Plus de 300 invités ont participé, dimanche, aux festivités organisées à l’espace Le Confluent à Montfort-sur-Meu (Ille-et-Vilaine) pour conclure les rencontres qui s’étaient déroulées vendredi et samedi, à Rennes, dans le cadre du 30e anniversaire de Bretagne Pologne et Solidarité 35 Roumanie. Une dizaine de délégations roumaines de la région de Sibiu et une quinzaine de délégations de polonais de la Grande Pologne, accompagnées par les familles d’accueil, ont assisté à l’événement . Il est à noter que les Polonais de Lwowek formaient une des délégations les plus représentées, avec ses 26 personnes présentes, membres et accueillants de Chartres-de-Bretagne. Avant le repas et les diverses animations proposées dans l’après-midi, parmi les intervenants présents, Fabrice Dalino, maire de Montfort-sur-Meu, et Joseph Ménard, président de Bretagne-Pologne ont pris la parole.

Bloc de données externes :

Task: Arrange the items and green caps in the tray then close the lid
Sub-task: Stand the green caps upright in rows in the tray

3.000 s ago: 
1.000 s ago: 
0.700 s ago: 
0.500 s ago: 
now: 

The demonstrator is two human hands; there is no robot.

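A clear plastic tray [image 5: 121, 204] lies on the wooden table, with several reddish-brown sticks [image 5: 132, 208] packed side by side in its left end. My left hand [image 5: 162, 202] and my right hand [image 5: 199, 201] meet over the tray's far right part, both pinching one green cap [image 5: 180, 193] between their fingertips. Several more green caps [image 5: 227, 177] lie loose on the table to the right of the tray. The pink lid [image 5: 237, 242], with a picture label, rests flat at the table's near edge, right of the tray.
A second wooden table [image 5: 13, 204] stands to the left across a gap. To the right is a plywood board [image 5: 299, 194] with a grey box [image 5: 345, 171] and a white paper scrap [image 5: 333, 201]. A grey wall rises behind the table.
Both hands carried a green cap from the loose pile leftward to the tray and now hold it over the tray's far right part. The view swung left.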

Construire une Europe citoyenne
Fabrice Dalino a évoqué le conflit ukrainien avec les bombardements russes qui, outre les pertes humaines, fait courir un danger de frappes sur les centrales nucléaires. « Il est bien difficile d’être optimiste alors que nos amis polonais sont en première ligne. Nous sommes aussi confrontés à des problèmes climatiques plus graves sur la planète en matière de ressources en eau et en énergie. »

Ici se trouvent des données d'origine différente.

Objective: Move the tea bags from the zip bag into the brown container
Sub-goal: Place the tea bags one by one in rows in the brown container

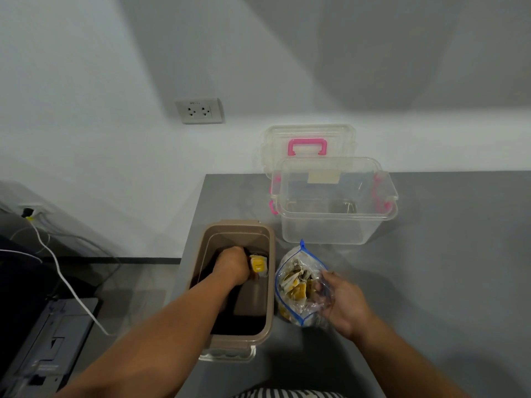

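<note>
The left hand (pixel 232 264) reaches down inside the brown container (pixel 265 311), which stands at the left edge of the grey table (pixel 445 254). Its fingers are curled around a tea bag (pixel 257 264) with a yellow tag. Just right of the container lies the zip bag (pixel 298 285), holding more yellow-tagged bags. The right hand (pixel 342 303) grips the clear plastic at its open mouth. A clear box (pixel 336 222) stands behind.
</note>
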Available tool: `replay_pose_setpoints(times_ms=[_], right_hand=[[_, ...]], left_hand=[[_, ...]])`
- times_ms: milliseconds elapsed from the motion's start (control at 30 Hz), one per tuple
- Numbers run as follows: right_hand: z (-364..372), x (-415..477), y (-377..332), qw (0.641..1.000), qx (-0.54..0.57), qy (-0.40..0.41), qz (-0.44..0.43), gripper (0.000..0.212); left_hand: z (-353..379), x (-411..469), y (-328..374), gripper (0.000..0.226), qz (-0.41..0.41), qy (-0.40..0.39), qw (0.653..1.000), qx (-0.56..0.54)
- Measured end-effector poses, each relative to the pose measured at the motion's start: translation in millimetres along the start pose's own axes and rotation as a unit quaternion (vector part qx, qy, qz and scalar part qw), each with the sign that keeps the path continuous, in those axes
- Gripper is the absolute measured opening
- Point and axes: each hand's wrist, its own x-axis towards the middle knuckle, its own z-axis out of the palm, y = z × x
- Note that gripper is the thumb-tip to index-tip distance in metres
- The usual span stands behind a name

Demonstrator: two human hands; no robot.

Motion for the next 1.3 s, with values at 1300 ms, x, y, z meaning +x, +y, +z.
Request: replay_pose_setpoints(times_ms=[1300], right_hand=[[0,-17,2,0.996,-0.054,0.035,-0.055,0.017]], left_hand=[[-29,-73,92,0.009,0.322,0.063,0.934,0.144]])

Cependant le maire de Montfort-sur-Meu a insisté sur l’importance « d’imaginer de nouvelles coopérations dans un monde que nous espérons libre.«
Le président de Bretagne-Pologne, Joseph Ménard, a insisté sur l’importance des jumelages qui persistent encore avec l’objectif de poursuivre l’engagement acté voilà trente ans. « Nous relevions alors un défi humanitaire. Aujourd’hui nous voulons construire une Europe citoyenne pour défendre la paix. La solidarité reste toujours d’actualité et l’Europe devra aider l’Ukraine à se relever.«
Il a aussi rappelé l’importance de transmettre ces valeurs aux jeunes pour les accompagner dans la réalisation des projets européens.